Ein Blogger bei den FARC

Was nimmt man mit, wenn man in ein Guerillacamp eingeladen wird? Vor dieser Frage stehe ich gerade und verteile um mich herum Klamotten und Trekking-Zubehör. Vor ein paar Tagen habe ich die Bestätigung von einer gewissen „Milena" erhalten, dass ich als Blogger an der zehnten und wohl letzten FARC-Konferenz teilnehmen darf.
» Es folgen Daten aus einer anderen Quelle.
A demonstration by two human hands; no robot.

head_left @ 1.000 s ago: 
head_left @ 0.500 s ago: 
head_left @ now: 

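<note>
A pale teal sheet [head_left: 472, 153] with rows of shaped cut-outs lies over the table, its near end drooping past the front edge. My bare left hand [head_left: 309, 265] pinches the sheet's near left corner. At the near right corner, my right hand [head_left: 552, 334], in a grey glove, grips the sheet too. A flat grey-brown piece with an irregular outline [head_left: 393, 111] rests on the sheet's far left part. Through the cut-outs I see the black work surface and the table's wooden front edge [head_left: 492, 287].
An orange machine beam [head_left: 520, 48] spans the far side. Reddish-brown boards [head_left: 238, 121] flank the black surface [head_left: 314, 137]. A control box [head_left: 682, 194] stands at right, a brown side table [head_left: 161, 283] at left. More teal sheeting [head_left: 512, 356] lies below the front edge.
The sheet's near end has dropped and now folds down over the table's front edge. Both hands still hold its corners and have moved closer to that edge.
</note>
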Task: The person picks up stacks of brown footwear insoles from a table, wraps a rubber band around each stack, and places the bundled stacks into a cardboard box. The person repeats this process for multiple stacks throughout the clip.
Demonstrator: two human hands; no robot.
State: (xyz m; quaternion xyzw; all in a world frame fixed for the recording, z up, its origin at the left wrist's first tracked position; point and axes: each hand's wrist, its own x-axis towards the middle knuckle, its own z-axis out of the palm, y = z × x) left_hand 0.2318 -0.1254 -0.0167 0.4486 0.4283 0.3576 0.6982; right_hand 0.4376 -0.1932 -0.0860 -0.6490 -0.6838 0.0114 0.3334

Meine Euphorie für diese vermeintliche Exklusivität hat sich schnell wieder gelegt, nachdem ich in die WhatsApp-Gruppe für die „Pressevertreter" aufgenommen wurde. Hunderte Journalisten tauschen sich dort über Transport und Unterkunft aus. Dass wir eigentlich gar nicht wissen wo es hingeht, macht die Sache auch nicht wirklich attraktiver. Es muss sich um einen Ort handeln, der irgendwo im Dschungel von Caquetá liegt, einem Departamento im Süden Kolumbiens, dass etwa die Größe Süddeutschlands hat oder besser die Ostdeutschlands ohne Thüringen. Dabei leben da aber nur etwas weniger als 500.000 Menschen und davon die meisten in der Provinzhauptstadt Florencia, die sich wie Schutz suchend an die Grenze zu den stärker bevölkerten Zonen des Landes drückt.

„Codewort Konferenz"

Am Busbahnhof in der Hauptstadt Bogotá muss man zu einer kleinen Transportgesellschaft gehen, ein „Codewort" nennen - das mit „Konferenz" nicht sehr fantasievoll gewählt wurde - und bekommt ein relativ günstiges Ticket ausgestellt. Relativ für eine 14-Stunden Fahrt - 14 kolumbianische Stunden, das heißt, es kann sehr viel länger dauern.

Von Bogotá geht es nach San Vicente de Caguán an die Grenze zum Caquetá. Dort sollen die Teilnehmer auf sogenannte Chivas verteilt werden, kleine offene Busse, deren Holzbänke schmerzlich berüchtigt sind. Mit diesen Chivas soll es über eine unbefestigte Straße in den Dschungel gehen. Nach weiteren ungenauen sechs Stunden wird man dann hoffentlich den „geheimen" Ort der Konferenz erreicht haben.

San Vicente de Caguán

Der erste Treffpunkt, San Vicente de Caguán, war vor knapp 20 Jahren schon einmal Ort von Friedensgesprächen. Der damalige kolumbianische Präsident entmilitarisierte hierfür ein 42.000km² große Fläche, in der die Guerilla sich frei bewegen konnte. Für viele Kolumbianer steht Caguán deswegen immer noch als Sinnbild für Gesetzlosigkeit, für Entführungen und Drogengeschäfte. Nachdem die damaligen Friedensgespräche grandios scheiterten, wurde der Caguán in einer gewaltigen Militäroperation mehr oder weniger zurückerobert.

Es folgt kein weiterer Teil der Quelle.